I wrestled with posting this here because I don’t think this ought to be a political issue.  I don’t have any other way of publishing this in a public forum, save for a few letters to the editor I intend to write.  Please forgive any smattering of self-promotion this post may or may not create.  — Chris

I would like to see a permanent memorial designed and erected somewhere in honor of Heather Heyer.  As anyone who has been paying attention should know, Heyer, a 32 year old paralegal, was killed by a neo-Nazi at an alt-right rally in Charlottesville this past weekend.

NPR posted an article about Heyer’s remembrance, where many family members and other people who knew her spoke about her dedication to social justice and change.  Heyer’s grandfather said this about her as a child:

“In earlier years she wanted fairness. She wanted justice. She wanted everybody to get equal respect. And with an older brother, that got tough, because older brothers are going to get more privilege, you see, and she’d watch like a hawk and call that out … ‘Why can’t I do that?’ … We had a lot of fiery discussions. She wanted to understand your viewpoint; it didn’t seem right to her but she insisted on knowing your viewpoint.”

Heyer’s mother, Susan Bro, spoke of Heyer’s commitment and how we could best remember her daughter:

“Here’s the message: Although Heather is a caring and compassionate person, so are a lot of you. A lot of you go that extra mile. … We know that what she did was achievable.

“We don’t all have to die. We don’t all have to sacrifice our lives. They tried to kill my child to shut her up. Well, guess what. You just magnified her.

“So here’s what I want to happen. You asked me what can you do, so many caring people … I want this to spread. I don’t want this to die. This is just the beginning of Heather’s legacy. This is not the end of Heather’s legacy. You need to find in your heart that small spark of accountability: ‘What is there that I can do to make the world a better place, what injustice do I see and want to turn away?’ … You poke that finger at yourself like Heather would have done and you make it happen. You take that extra step. You find a way to make a difference in the world.

“My child had a high school education. She was no saint; she was hard to raise because everything was a negotiation, but you know what? She was a firm believer in whatever she believed. And let’s do that. Let’s find that spark of conviction, let’s find in ourselves that action, let’s spread this. Let’s have the uncomfortable dialogue. It ain’t easy. … It’s not all about forgiveness. … The truth is we are going to have our differences. Let’s channel that difference … that anger, not into hate, not into violence … but into righteous action.

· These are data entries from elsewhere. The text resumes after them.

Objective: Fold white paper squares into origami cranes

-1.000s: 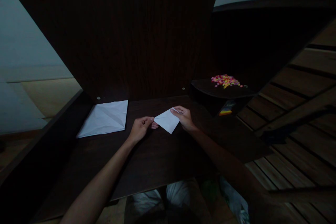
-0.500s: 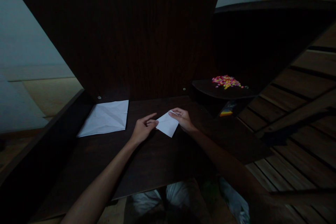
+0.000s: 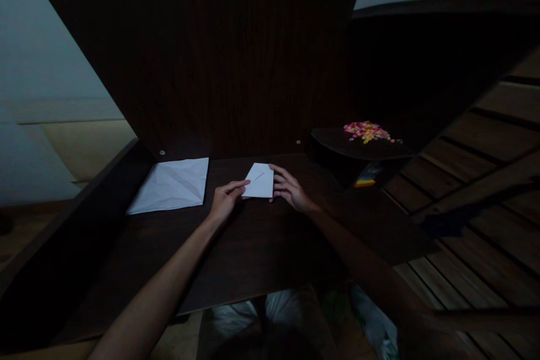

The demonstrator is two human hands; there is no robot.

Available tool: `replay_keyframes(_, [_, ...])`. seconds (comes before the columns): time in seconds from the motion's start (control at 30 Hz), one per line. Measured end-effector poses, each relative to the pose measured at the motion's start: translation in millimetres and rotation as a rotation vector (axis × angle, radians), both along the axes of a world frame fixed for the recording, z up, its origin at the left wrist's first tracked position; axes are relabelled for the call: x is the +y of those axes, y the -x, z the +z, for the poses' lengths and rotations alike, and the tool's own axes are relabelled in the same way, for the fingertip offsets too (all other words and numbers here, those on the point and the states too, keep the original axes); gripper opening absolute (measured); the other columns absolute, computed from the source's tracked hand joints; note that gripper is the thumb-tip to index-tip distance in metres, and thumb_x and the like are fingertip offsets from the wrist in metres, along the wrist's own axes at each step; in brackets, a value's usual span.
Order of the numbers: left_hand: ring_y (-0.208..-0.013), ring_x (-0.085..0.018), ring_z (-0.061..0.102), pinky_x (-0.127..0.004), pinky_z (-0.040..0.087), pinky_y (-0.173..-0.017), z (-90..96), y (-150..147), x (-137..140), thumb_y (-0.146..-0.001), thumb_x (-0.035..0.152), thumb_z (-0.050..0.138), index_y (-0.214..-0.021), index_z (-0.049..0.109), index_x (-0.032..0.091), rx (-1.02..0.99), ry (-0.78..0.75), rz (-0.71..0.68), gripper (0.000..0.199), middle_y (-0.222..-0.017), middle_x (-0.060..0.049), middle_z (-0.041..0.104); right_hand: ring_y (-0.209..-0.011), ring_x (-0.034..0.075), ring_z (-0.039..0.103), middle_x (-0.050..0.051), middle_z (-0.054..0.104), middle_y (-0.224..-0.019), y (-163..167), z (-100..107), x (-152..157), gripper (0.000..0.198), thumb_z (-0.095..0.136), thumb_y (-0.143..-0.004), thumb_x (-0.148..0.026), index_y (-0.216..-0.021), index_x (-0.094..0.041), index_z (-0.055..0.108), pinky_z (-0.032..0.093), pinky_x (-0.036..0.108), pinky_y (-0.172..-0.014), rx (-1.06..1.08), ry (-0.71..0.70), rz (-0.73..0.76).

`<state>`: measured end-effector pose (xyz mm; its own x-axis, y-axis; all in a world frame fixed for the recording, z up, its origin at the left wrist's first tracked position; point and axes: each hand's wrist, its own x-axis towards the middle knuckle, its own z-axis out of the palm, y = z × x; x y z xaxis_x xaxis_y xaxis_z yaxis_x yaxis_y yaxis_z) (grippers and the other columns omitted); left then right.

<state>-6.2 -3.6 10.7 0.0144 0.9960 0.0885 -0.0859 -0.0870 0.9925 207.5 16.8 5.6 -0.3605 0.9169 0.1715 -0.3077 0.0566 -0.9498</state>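
A small folded white paper (image 3: pixel 260 181) is held up over the dark desk, a short crease or slit showing on its face. My left hand (image 3: pixel 225 199) pinches its left edge, thumb on top and fingers partly hidden underneath. Along the paper's right edge is my right hand (image 3: pixel 293 191), its fingers spread. The index fingertip is at the paper's upper right corner; whether it touches or is just beside it, I cannot tell. To the left lies a larger stack of creased white paper sheets (image 3: pixel 171 185).
The dark wooden desk (image 3: pixel 253 259) has a tall back panel (image 3: pixel 236 56) and a left side wall (image 3: pixel 76 214). On a small corner shelf (image 3: pixel 337 143) at right sits a pile of colourful small pieces (image 3: pixel 368 131). Beneath it is a yellow-edged item (image 3: pixel 365 181). Wooden slats (image 3: pixel 476 180) are farther right.
The folded paper has been turned so its lower edge lies level. My left hand has taken hold of its left edge, while my right hand has loosened its pinch and spread its fingers.
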Motion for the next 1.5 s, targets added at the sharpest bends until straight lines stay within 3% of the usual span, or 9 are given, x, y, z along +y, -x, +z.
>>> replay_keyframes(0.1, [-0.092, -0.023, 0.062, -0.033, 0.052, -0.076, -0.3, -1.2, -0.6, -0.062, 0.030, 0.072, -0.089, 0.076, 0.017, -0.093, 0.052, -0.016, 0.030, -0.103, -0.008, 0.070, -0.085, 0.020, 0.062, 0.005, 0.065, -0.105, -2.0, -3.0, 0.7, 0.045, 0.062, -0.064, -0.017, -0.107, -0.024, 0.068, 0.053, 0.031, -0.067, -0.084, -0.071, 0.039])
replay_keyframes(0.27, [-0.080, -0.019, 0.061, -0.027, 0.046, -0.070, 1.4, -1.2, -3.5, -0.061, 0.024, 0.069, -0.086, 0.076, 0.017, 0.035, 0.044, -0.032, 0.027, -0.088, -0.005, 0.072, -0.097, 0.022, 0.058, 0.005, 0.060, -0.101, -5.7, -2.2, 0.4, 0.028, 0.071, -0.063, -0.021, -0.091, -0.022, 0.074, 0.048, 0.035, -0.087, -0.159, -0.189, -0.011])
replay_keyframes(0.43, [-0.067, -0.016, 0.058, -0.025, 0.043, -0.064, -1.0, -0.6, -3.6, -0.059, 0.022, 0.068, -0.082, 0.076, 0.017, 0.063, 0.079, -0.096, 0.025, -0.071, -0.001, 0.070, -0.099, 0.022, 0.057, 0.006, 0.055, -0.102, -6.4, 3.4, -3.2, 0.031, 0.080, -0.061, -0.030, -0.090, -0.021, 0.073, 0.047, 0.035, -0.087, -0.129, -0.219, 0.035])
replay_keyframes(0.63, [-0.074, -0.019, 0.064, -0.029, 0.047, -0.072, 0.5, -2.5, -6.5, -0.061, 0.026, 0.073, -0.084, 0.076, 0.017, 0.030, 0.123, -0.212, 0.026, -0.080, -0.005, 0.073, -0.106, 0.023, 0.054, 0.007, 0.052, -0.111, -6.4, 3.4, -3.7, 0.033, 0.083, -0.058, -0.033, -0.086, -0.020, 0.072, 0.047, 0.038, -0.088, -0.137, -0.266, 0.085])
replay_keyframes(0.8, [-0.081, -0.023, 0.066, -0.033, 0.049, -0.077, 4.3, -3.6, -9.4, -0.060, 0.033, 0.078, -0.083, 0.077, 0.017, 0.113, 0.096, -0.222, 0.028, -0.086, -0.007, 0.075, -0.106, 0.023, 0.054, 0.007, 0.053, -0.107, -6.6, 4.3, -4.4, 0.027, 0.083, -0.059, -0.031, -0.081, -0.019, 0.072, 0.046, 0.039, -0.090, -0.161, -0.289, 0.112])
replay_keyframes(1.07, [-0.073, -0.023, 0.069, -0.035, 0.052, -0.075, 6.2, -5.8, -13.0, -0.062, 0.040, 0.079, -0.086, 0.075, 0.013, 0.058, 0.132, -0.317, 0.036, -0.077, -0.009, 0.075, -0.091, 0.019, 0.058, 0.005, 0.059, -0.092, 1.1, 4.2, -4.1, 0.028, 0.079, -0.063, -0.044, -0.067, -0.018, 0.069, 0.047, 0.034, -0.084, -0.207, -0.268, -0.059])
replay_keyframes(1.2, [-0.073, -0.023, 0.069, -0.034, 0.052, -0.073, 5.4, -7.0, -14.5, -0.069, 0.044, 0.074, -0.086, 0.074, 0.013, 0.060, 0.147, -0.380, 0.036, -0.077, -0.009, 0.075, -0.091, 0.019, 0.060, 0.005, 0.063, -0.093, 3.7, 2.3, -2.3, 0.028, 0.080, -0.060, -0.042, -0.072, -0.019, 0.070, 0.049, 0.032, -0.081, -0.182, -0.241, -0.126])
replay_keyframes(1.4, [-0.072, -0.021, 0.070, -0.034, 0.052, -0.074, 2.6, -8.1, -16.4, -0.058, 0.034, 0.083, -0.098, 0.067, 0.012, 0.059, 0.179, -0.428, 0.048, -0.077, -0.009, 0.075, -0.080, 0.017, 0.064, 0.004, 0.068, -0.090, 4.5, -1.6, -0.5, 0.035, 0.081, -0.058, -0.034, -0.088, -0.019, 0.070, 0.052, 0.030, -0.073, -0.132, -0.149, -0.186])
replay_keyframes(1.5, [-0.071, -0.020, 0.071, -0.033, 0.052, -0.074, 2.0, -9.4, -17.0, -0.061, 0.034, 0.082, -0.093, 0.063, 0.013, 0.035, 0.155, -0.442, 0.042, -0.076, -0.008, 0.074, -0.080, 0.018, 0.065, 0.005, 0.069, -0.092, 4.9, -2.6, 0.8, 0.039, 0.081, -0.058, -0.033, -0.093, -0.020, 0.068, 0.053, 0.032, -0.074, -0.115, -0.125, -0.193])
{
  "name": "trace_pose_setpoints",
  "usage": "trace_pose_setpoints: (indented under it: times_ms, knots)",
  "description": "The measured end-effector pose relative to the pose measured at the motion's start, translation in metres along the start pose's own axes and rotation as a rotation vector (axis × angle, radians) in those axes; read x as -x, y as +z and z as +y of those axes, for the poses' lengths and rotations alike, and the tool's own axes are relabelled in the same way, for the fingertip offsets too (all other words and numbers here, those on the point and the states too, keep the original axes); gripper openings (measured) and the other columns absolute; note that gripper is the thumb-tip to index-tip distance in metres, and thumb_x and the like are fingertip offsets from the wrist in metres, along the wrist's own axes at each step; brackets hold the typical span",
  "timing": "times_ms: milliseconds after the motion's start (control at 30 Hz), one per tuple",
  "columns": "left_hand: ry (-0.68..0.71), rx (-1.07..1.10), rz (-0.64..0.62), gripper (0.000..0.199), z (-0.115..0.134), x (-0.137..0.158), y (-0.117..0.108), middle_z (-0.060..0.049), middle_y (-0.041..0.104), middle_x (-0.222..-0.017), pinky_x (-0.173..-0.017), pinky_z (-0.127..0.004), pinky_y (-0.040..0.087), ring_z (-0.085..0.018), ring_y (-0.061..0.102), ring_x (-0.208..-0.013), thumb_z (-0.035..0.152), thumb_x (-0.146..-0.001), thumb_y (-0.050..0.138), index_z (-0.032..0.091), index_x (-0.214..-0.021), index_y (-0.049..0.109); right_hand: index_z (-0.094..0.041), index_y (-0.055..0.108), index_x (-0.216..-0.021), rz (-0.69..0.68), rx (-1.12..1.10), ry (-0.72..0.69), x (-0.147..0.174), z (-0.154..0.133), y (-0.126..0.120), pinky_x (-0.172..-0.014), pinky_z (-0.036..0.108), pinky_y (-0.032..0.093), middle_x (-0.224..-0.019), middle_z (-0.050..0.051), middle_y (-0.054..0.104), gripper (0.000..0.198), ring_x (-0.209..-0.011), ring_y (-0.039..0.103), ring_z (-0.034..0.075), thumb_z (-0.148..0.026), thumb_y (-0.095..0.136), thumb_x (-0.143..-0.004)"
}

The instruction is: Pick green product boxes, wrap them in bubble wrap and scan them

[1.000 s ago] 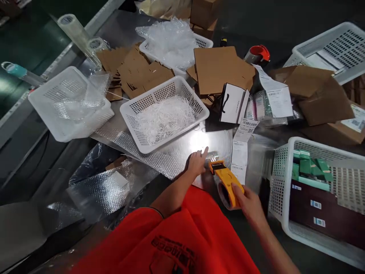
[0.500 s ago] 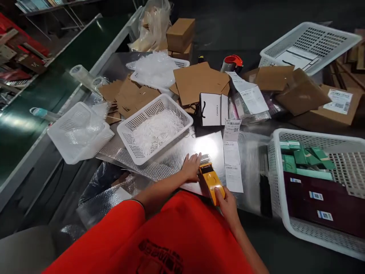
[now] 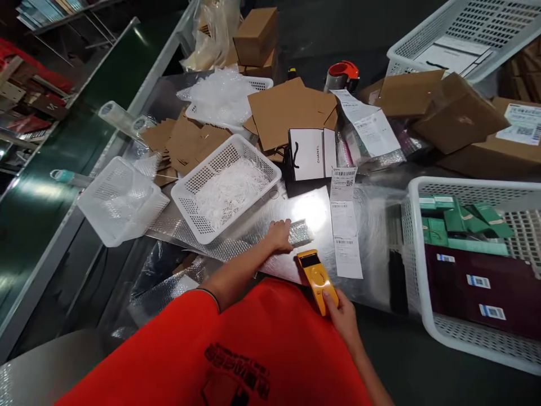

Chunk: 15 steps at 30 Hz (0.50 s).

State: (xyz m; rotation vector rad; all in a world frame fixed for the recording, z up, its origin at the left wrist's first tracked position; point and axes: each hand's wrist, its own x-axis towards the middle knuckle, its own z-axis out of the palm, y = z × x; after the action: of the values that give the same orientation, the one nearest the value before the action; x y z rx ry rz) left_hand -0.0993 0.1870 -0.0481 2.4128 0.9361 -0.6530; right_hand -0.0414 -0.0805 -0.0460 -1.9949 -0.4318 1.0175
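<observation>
My left hand (image 3: pixel 279 235) is closed over the left end of a small bubble-wrapped packet (image 3: pixel 301 232), which lies on the shiny metal tabletop (image 3: pixel 274 265). What is inside the wrap I cannot make out. My right hand (image 3: pixel 343 317) grips the lower end of a yellow handheld tool (image 3: pixel 318 279) with a dark front end; its exact kind is unclear. The tool's front points at the packet, with a small gap between them. Just right of both is a strip of printed labels (image 3: pixel 345 225) on the table.
A white basket of shredded paper (image 3: pixel 228 192) stands beyond my left hand. Behind the labels is a white CHANEL bag (image 3: pixel 310 155), near cardboard sheets (image 3: pixel 291 113) and a red-topped tape dispenser (image 3: pixel 343 76). On the right, a white basket (image 3: pixel 416 270) holds green and maroon boxes.
The yellow tool has drawn back from the packet toward me, leaving a gap. My left hand has shifted slightly, and more of the packet shows. The camera view has moved a little.
</observation>
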Motion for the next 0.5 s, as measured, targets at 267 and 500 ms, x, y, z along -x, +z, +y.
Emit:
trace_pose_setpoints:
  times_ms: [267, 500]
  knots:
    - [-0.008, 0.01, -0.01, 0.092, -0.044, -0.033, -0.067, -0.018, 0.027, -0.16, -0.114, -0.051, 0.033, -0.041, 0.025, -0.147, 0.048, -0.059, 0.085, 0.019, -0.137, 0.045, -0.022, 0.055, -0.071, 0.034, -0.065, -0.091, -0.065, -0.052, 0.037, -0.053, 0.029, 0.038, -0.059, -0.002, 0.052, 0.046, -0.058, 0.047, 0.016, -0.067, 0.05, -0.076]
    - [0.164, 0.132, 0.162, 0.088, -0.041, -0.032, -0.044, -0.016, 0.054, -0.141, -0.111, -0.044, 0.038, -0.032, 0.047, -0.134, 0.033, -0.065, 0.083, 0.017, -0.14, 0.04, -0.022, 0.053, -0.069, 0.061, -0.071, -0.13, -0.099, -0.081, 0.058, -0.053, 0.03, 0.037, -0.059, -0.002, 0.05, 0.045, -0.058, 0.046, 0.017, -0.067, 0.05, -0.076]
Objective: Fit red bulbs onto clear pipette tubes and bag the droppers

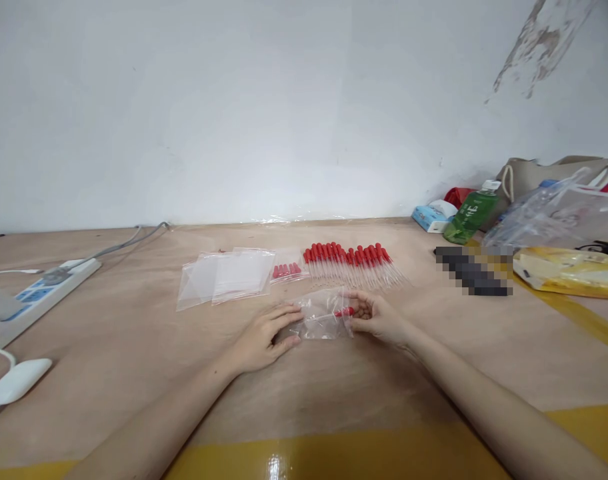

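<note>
A clear plastic zip bag (314, 329) lies across the table between my two hands, with one red-bulbed dropper (345, 311) pointing left in it. My left hand (269, 335) holds the bag's left end, its thumb below and fingers above. At the right end, the curled fingers and thumb of my right hand (377, 317) grip the bag's edge, close against the red bulb. Whether the fingertips also touch the bulb is hard to make out. Just behind the bag lies a row of droppers (347, 257), red bulbs facing the wall and thin clear stems toward me.
Flat clear bags (241, 275) overlap at left of centre, beside a bag holding several red bulbs (287, 270). A white power strip (49, 297) with cables lies far left. On the right are a green bottle (471, 213), a tissue pack (433, 217) and a yellow package (571, 273).
</note>
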`<state>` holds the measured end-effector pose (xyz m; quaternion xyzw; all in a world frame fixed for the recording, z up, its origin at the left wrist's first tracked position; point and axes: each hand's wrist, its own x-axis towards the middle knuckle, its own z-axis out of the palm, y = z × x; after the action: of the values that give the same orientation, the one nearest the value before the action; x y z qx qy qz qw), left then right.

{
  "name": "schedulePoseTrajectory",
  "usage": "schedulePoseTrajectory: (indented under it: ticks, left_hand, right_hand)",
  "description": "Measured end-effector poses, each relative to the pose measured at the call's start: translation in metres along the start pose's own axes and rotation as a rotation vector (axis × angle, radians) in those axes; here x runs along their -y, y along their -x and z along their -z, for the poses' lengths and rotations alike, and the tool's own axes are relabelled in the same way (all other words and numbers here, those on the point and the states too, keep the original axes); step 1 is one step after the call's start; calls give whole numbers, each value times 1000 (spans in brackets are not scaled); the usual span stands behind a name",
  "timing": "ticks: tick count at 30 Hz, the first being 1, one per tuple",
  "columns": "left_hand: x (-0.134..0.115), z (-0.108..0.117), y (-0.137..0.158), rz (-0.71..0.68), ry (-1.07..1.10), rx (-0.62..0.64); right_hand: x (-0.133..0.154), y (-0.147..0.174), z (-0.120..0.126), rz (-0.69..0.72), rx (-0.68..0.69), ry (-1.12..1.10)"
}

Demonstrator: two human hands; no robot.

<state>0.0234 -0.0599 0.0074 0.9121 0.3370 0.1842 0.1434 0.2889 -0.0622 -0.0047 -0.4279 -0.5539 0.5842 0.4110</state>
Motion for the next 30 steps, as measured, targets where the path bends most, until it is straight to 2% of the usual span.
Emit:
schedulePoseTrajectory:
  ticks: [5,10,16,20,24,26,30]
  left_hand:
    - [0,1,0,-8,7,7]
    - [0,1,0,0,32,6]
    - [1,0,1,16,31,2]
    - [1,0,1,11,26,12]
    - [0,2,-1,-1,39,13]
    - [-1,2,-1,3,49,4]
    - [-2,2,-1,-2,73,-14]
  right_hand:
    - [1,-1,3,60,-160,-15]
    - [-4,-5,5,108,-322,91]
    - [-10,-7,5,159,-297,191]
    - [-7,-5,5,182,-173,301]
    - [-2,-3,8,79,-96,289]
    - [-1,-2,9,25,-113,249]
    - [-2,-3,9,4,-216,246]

“The conversations have to happen. That’s the only way that we’re going to carry Heather’s spark through.”

I would like to see a permanent memorial to Heyer, whether a statue of her or something else, placed at the former location of one of the confederate statues.  I am a lawyer, not a city planner or sculptor, and I have no idea how to go about raising money for this or approaching city leaders.

Given the words spoken about Heyer from her friends and family, it would be poetic justice to have a symbol of hate replaced with a memorial to a woman who died exercising her right to express her beliefs.